Les requérants ont aussi fait leur bout de chemin: au-delà de l'argent investi, ils réclamaient la valeur ajoutée que devait avoir acquis leur portefeuille (entre 10 et 12 pour cent) et les éventuels intérêts accumulés entre 2005, lorsque le scandale a éclaté, et le moment d'un jugement (5 à 8 pour cent par année).

M. Pellemans a ajouté avoir tiré une leçon claire de toute cette affaire: «Lorsque vous êtes investisseur, à qui devez-vous faire confiance? Nous nous sommes aperçus que ce n'était pas si simple de faire confiance à qui que ce soit (...) Est-ce qu'on pourrait peut-être se doter d'un système où c'est moins facile d'aller voler des gens qui, de bonne foi, confient leur argent à des individus ou des organisations?»

Les victimes n'auront pas à s'inscrire, à moins qu'un changement de leurs coordonnées soit survenu au cours des cinq dernières années. La distribution sera assurée par le firme Ernst & Young, et son coût sera assumé par l'AMF en sus de l'indemnité.

Seule l'AMF a dévoilé la part qu'elle assumerait dans le versement, soit une somme de 20 millions $. Son porte-parole, Sylvain Théberge, a dit croire qu'il s'agissait du meilleur dénouement possible dans les circonstances.

«En bout de ligne, toutes les parties ont manifesté un intérêt marqué pour en arriver à un règlement, éviter surtout un procès long, coûteux et aux conclusions incertaines, en ce sens qu'il aurait pu y avoir une série d'appels qui auraient d'autant retardé le dénouement de ce dossier, qui a déjà duré trop longtemps.

«Donc, c'est une belle journée aujourd'hui, une très bonne journée pour les investisseurs et nous sommes très satisfaits», a poursuivi M. Théberge.

L'entente prévoit aussi que les requérants abandonnent tous les autres recours collectifs, incluant celui intenté contre la Caisse de dépôt et placement du Québec.

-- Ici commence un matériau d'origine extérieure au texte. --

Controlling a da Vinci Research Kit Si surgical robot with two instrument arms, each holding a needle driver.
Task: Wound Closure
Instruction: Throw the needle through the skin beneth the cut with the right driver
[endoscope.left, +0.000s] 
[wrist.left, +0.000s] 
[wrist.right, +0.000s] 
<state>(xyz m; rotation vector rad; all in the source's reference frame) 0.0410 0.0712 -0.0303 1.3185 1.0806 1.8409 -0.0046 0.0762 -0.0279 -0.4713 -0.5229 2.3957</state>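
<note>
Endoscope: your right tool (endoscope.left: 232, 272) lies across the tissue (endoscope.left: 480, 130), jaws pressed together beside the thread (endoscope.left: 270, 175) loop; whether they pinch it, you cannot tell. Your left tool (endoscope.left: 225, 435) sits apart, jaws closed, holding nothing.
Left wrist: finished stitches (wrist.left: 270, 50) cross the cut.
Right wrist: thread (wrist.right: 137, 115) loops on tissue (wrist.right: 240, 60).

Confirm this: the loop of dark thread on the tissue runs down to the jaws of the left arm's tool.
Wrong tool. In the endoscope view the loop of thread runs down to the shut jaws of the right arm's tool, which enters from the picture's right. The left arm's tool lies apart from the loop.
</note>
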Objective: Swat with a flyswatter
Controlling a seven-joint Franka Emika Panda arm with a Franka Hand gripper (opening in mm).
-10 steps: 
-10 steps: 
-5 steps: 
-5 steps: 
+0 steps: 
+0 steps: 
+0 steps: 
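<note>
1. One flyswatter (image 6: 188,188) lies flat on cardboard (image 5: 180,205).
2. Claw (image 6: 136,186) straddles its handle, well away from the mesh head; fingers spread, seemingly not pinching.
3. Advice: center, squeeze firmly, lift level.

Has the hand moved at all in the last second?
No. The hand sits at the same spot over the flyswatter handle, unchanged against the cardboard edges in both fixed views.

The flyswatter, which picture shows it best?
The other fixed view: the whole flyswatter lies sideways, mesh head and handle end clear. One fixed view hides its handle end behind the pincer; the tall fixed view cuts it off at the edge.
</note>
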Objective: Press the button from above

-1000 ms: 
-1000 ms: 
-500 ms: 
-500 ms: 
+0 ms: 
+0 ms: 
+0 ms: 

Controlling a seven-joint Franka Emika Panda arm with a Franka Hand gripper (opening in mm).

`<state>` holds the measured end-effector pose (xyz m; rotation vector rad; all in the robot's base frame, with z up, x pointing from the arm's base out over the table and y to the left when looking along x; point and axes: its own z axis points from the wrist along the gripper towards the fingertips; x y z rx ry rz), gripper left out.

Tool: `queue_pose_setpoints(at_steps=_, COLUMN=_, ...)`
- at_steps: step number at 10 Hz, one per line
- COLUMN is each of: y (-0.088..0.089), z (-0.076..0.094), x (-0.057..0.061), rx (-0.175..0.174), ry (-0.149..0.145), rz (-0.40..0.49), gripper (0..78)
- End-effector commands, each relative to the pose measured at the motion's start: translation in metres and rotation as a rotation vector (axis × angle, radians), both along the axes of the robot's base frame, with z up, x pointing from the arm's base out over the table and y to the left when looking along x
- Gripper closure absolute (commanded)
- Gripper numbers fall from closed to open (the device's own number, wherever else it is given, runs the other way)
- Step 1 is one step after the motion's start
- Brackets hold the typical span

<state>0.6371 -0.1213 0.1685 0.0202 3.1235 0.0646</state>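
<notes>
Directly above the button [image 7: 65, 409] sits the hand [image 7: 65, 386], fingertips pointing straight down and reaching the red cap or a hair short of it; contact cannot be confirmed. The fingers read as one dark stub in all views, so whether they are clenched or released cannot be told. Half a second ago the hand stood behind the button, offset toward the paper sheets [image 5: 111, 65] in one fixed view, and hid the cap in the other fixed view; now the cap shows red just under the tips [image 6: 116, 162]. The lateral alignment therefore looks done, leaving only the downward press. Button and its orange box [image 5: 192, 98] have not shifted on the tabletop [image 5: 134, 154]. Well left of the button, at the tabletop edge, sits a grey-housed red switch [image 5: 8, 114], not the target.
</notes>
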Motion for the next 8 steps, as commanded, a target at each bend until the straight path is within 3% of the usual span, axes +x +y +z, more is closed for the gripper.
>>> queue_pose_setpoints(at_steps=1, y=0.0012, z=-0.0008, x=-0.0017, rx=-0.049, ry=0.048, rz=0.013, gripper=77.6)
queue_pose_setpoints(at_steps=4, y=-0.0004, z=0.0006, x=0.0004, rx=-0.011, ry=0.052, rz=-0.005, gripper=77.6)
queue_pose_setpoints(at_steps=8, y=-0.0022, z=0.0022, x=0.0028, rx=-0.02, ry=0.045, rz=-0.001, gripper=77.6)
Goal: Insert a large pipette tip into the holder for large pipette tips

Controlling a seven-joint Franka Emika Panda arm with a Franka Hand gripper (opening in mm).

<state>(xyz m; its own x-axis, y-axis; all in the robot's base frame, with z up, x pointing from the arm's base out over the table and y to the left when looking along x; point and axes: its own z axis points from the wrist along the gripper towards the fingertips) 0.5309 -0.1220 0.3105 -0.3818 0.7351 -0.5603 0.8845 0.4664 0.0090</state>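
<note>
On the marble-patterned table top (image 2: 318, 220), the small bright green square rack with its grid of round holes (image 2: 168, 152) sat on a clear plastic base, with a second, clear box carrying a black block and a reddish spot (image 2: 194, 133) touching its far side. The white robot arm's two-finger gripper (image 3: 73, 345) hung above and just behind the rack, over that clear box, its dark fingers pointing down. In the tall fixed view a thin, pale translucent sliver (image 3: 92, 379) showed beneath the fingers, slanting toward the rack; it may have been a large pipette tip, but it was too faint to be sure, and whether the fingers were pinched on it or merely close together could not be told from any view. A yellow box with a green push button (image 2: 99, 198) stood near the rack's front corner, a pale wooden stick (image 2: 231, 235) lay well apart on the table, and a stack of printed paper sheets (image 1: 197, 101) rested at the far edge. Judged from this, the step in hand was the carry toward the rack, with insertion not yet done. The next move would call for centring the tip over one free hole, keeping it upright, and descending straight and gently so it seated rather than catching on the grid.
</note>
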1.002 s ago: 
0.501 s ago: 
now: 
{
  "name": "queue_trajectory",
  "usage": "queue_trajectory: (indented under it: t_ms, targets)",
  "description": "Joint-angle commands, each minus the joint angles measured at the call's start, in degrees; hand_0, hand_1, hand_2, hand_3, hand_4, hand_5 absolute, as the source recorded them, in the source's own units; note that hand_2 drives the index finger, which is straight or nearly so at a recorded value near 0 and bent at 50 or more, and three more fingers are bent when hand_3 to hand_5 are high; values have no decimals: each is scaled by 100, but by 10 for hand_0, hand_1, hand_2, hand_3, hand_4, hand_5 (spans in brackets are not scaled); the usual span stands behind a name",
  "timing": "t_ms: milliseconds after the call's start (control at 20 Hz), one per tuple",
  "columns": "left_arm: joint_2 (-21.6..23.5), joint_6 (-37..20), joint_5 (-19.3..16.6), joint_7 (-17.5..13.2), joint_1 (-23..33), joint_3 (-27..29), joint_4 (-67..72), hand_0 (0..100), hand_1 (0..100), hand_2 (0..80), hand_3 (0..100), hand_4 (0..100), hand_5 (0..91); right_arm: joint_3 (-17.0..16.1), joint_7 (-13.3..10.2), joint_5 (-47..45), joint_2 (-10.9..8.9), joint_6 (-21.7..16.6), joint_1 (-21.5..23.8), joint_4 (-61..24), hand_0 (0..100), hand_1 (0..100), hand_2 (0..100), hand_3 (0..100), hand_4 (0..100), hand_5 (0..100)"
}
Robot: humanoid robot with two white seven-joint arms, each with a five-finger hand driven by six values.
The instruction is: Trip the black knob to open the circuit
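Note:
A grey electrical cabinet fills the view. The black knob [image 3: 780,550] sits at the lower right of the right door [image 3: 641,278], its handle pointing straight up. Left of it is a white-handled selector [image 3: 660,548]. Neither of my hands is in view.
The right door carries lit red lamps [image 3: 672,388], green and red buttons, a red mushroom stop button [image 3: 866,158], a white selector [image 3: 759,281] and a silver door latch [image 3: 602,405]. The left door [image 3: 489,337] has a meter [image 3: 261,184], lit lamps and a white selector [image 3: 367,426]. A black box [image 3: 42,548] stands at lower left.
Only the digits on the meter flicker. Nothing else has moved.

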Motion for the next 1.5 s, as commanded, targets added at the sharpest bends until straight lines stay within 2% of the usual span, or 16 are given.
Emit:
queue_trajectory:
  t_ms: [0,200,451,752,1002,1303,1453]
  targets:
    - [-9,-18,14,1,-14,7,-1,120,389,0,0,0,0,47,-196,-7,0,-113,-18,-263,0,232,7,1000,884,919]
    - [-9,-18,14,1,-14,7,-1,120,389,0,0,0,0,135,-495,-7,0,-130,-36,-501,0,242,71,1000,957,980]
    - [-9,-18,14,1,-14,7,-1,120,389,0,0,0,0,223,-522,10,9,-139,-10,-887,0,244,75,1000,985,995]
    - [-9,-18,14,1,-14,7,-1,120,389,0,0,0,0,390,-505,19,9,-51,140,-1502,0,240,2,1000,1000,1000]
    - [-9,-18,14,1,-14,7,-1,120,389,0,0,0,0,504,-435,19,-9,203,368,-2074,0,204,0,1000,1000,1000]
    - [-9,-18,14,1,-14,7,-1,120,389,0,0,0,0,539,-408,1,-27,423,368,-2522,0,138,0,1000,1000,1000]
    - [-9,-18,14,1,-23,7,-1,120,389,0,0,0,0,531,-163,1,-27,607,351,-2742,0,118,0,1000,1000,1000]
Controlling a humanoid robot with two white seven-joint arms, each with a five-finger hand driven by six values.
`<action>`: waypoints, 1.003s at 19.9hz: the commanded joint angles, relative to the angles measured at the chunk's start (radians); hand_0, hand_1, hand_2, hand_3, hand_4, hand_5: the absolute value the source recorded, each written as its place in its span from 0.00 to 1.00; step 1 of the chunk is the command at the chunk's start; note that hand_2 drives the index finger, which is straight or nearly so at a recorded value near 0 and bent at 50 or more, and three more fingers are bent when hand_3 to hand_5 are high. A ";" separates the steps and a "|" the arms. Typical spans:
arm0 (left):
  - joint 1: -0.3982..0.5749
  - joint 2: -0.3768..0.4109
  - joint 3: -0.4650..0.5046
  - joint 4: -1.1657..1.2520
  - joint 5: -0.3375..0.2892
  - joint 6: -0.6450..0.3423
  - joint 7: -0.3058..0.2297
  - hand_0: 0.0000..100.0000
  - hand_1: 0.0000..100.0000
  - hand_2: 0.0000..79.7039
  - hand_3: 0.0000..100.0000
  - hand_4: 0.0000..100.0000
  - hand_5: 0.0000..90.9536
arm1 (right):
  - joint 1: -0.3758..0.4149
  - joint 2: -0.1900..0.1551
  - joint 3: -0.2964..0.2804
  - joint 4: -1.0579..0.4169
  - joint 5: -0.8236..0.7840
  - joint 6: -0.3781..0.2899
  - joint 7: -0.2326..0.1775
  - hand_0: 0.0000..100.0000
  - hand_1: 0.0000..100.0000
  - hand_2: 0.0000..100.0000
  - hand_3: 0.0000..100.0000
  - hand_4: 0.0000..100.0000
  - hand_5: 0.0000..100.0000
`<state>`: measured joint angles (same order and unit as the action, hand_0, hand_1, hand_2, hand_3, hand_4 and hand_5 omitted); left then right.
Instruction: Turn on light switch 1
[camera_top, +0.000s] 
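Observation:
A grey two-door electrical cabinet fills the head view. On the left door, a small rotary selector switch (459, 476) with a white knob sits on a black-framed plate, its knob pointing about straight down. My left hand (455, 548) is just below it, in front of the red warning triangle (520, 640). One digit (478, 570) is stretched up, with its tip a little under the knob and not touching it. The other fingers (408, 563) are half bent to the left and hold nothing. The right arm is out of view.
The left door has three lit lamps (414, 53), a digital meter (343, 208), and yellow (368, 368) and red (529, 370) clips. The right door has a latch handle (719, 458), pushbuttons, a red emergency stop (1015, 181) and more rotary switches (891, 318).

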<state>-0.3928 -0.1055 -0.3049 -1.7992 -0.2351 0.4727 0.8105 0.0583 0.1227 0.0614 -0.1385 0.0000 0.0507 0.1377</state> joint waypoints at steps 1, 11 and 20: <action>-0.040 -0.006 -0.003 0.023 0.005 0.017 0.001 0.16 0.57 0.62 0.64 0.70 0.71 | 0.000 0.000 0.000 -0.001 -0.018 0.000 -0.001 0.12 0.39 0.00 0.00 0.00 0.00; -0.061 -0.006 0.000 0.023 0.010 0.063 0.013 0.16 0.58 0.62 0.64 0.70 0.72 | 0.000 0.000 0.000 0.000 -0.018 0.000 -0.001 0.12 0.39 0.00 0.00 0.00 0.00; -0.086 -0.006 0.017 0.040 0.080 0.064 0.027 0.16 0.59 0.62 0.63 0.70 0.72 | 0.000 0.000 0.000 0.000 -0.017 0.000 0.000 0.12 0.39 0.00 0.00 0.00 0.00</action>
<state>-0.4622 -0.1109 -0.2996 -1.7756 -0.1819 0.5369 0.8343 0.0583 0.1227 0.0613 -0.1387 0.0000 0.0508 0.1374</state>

Le directeur des communications de la Caisse, Maxime Chagnon, n'a pas caché sa satisfaction devant la tournure des événements. «Nous sommes très heureux que les différentes parties en soient venues à une entente satisfaisante pour tous et qui permet d'indemniser les victimes flouées par Vincent Lacroix dans l'affaire Norbourg.»

Bien qu'elle ne se reconnaisse aucune responsabilité non plus dans l'affaire Norbourg et qu'elle n'était pas parmi les défendeurs à ce recours collectif, la Caisse a tout de même versé 1 million $ pour le règlement afin de couvrir certains frais juridiques.

L'institution, qui avait vendu d'importants actifs à Vincent Lacroix, s'en tire donc fort bien puisque l'entente globale signifie l'abandon d'un autre recours collectif intenté contre la Caisse seule. Ce recours avait été entendu en novembre 2010 et était actuellement en délibéré, mais l'entente globale annoncée mercredi inclut ce règlement.